Now we construct the Sylvester graph \(\Sigma \) as follows. The vertex set consists of the cells of the \(6\times 6\) square array \({\mathcal {S}}\) with rows labelled by the elements of \(\mathcal {A}\) and columns labelled by the elements of \({\mathcal {D}}\). Given distinct \(d_i\) and \(d_j\) in \({\mathcal {D}}\), the unique 1-factor they have in common defines six edges in \(\Sigma \), each joining a vertex in column \(d_i\) to a vertex in column \(d_j\). For example, \(d_3\) and \(d_4\) have the one-factor 12|34|56 in common, so we put edges between the vertices (1, 3) and (2, 4), (2, 3) and (1, 4), (3, 3) and (4, 4), ..., and (6, 3) and (5, 4), as shown in Fig. 1a.

Fig. 1
figure 1

Some edges in the Sylvester graph

Thus, each vertex in \(\Sigma \) is joined to five other vertices, one in each other row and one in each other column. Figure 1b shows the five edges at the vertex \(a=(3,d_3)\). We shall call this set of six vertices the starfish centred at a.

It can be shown that the graph \(\Sigma \) has no triangles or quadrilaterals.

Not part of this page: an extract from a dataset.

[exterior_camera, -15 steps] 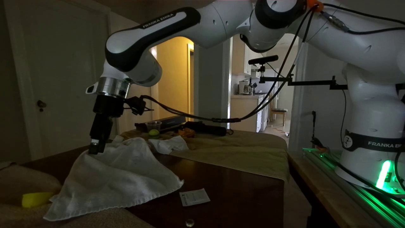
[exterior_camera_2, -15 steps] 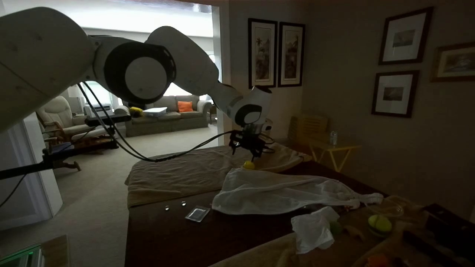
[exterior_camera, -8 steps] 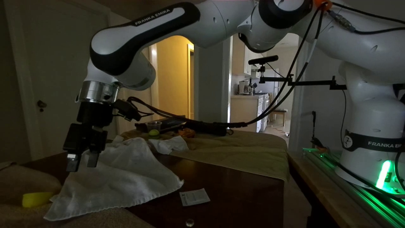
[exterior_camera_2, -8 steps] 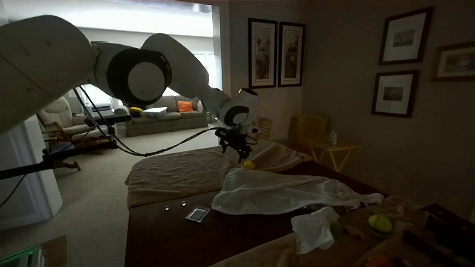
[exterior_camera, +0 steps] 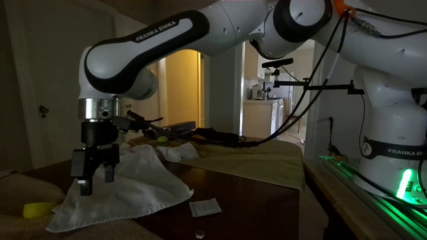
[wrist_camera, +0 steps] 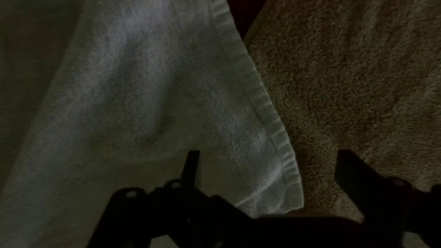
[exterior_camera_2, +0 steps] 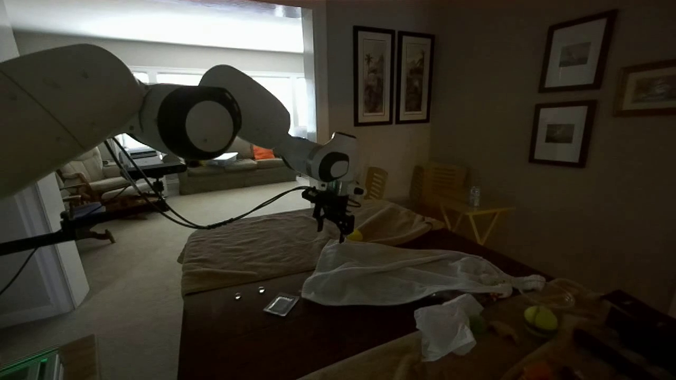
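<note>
- Leftmost in an exterior view, a tan towel (exterior_camera: 28,186) is spread over the dark table (exterior_camera: 253,203), and a small yellow object (exterior_camera: 39,210) sits on it, just beside the edge of the white cloth (exterior_camera: 133,196).
- Next comes the gripper (exterior_camera: 97,185), pointing straight down, its jaws spread wide apart and with hold of nothing.
- The white cloth lies loosely rumpled beneath the gripper: one corner runs out to the lower left, past the fingers, while the larger part spreads away to the right. Whether the fingertips touch it cannot be told.
- Across the wrist view, one finger (wrist_camera: 190,168) stands over the cloth at the left; the cloth's hemmed corner comes in between the fingertips; the other finger (wrist_camera: 358,182), at the right, is past the hem, over the tan towel.
- Right of the gripper, a crumpled white tissue (exterior_camera: 180,152) lies just beyond the cloth's far side.
- Farther right, well apart from the gripper, a clear bead (exterior_camera: 200,234) and a flat packet (exterior_camera: 205,207) rest on the dark table, the packet near the cloth's right-hand corner.
</note>
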You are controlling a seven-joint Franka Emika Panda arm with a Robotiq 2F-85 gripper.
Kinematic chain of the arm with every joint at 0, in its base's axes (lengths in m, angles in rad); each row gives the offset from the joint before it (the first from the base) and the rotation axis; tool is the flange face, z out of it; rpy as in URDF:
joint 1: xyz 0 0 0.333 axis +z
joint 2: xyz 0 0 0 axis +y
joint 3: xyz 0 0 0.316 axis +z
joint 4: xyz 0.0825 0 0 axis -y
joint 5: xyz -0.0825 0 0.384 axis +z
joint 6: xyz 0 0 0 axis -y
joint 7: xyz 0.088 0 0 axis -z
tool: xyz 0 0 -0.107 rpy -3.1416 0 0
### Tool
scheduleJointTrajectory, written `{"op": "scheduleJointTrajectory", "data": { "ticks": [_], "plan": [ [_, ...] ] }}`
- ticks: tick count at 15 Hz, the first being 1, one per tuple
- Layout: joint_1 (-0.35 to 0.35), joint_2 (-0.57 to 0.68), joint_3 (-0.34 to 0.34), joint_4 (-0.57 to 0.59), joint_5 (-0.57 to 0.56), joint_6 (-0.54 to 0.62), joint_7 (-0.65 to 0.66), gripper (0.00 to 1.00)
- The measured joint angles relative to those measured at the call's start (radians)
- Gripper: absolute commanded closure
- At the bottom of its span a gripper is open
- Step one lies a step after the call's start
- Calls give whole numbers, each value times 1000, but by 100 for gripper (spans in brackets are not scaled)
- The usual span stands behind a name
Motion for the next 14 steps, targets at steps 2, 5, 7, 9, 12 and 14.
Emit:
{"op": "scheduleJointTrajectory", "data": {
  "ticks": [2, 5, 7, 9, 12, 14],
  "plan": [
    [27, 16, -30, 59, -49, -69, 36, 0],
    [76, 58, -58, 166, -100, -157, 64, 0],
    [113, 97, -81, 240, -117, -200, 75, 0],
    [144, 140, -103, 303, -125, -230, 80, 0],
    [163, 197, -123, 370, -150, -241, 80, 0],
    [162, 230, -129, 405, -173, -241, 79, 0]
  ]
}}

One consequence of this is that, given any vertex, the vertices at distances one and two from it in the graph are precisely all the other vertices in different rows and different columns.

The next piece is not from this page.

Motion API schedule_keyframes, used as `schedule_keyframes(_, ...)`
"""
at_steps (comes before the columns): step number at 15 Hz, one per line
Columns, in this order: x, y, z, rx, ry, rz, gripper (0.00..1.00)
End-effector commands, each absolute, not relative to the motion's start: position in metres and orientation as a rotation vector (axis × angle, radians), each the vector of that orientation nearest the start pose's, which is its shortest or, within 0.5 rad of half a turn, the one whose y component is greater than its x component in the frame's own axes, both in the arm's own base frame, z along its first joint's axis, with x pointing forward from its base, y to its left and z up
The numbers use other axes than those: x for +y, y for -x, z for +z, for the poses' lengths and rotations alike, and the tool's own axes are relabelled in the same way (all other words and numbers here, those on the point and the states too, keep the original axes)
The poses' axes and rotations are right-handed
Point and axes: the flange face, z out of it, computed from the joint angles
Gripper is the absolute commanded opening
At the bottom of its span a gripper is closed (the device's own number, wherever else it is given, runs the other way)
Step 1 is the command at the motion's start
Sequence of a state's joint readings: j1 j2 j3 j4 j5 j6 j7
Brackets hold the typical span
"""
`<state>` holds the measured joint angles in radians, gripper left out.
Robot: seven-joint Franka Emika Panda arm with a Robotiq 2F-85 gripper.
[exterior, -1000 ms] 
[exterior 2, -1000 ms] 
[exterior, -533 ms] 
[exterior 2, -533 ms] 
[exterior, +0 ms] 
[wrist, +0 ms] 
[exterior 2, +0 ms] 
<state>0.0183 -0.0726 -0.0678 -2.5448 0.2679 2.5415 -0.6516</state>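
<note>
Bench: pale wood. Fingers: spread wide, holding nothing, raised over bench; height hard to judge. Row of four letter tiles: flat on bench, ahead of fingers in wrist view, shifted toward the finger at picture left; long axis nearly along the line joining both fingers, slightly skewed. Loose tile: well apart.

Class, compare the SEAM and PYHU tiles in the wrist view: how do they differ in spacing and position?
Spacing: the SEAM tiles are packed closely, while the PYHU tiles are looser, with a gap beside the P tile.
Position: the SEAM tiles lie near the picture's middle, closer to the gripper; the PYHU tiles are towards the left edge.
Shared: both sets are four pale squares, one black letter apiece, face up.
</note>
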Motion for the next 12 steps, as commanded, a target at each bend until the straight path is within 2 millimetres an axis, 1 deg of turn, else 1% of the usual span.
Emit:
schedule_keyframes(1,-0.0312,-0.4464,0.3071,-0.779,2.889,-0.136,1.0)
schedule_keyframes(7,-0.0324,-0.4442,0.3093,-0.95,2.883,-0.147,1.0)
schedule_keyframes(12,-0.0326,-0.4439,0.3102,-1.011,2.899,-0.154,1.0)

Denote by \(\mathop {\mathbf {Adj}}(\Sigma )\) the adjacency matrix of the graph \(\Sigma \). We call a block design for 36 varieties in 48 blocks of size six a Sylvester design if there is a permutation of the varieties that takes the concurrence matrix for the design to \(7\mathbf {I} + \mathbf {J} + \mathop {\mathbf {Adj}}(\Sigma )\), where \(\mathbf {J}\) is the all-1 matrix. This means that the concurrences are 2 on each edge of \(\Sigma \) and 1 for every other pair of varieties. In particular, a Sylvester design is a regular graph design, as defined by John and Mitchell (1977), where the graph is the Sylvester graph \(\Sigma \).

Two block designs (for the same set of varieties) are isomorphic if one can be converted into the other by a permutation of varieties and a permutation of blocks. An isomorphism from a block design to itself is called an automorphism.

If two block designs are isomorphic, then their canonical efficiency factors are the same and their automorphism groups have the same order, but neither converse need be true. In particular, all Sylvester designs have the same canonical efficiency factors and hence the same value of the A-criterion, but they are not all isomorphic. Of the three that we construct in this paper, no two are isomorphic, as we discuss in Sect. 6.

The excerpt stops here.